STORED DATA:
◇ ◇ ◇ ◇ ◇

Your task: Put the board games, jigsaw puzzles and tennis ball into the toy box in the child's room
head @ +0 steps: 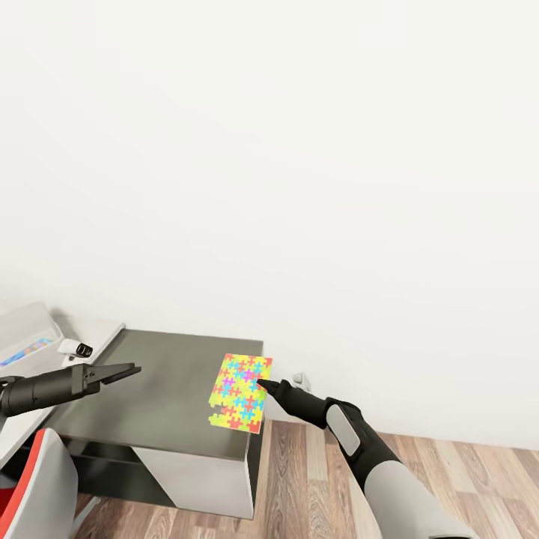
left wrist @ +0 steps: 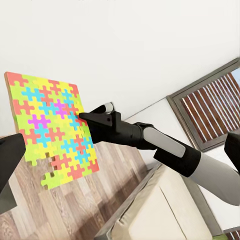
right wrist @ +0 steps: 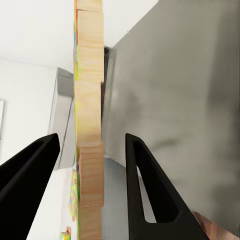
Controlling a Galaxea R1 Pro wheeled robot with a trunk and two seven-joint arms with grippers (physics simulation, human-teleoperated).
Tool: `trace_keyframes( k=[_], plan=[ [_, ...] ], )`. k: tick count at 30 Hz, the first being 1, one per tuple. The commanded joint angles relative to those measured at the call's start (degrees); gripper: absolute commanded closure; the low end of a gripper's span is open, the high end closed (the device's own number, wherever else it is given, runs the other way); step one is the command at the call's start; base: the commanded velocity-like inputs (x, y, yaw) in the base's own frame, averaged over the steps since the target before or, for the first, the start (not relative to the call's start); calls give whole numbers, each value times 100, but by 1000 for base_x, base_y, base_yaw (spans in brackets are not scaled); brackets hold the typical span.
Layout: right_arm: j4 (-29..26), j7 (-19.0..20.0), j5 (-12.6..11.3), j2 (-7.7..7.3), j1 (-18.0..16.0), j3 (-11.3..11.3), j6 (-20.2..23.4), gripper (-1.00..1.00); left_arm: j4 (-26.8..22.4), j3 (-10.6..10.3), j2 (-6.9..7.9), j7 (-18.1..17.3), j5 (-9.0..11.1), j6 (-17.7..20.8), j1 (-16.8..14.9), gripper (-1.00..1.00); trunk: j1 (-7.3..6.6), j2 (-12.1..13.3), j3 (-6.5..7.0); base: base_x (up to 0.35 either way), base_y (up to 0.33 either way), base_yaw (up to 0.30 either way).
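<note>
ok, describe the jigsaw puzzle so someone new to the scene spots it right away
Find the dark grey cabinet top against the white wall. Above its right front corner, the right gripper holds the jigsaw puzzle up by one edge. It is a thin flat panel of interlocked yellow, red, blue and pink pieces, the brightest thing there.

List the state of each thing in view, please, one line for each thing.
Jigsaw puzzle: held upright in the air over the cabinet's edge, a few pieces missing at one corner.
Right gripper: shut on the jigsaw puzzle's edge.
Left gripper: holds nothing, open or shut not clear.
Toy box: on the table, lidless, something printed inside.
Dark cabinet: top bare.
</note>
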Motion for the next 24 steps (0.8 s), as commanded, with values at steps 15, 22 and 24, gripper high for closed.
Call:
trace_keyframes(
  k=[15,22,24],
  plan=[
    [0,-4,-35,1,-1,-7,41,100,0,-1,2,-24,-5,61,-4,-100,4,-11,130,0,0,0],
    [0,-8,-33,1,-2,-7,41,100,0,-6,2,-24,-5,61,-4,-100,4,-11,197,0,0,0],
    [0,-8,-35,1,-1,-7,41,100,0,-8,2,-24,-5,61,-2,-100,4,-11,216,0,0,0]
  ],
)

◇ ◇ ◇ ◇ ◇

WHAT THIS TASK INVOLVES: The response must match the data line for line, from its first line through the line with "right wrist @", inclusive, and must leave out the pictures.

EXERCISE SOLUTION:
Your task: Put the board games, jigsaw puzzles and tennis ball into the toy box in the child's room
head @ +0 steps: 
left wrist @ +0 steps: 
right wrist @ +0 steps: 

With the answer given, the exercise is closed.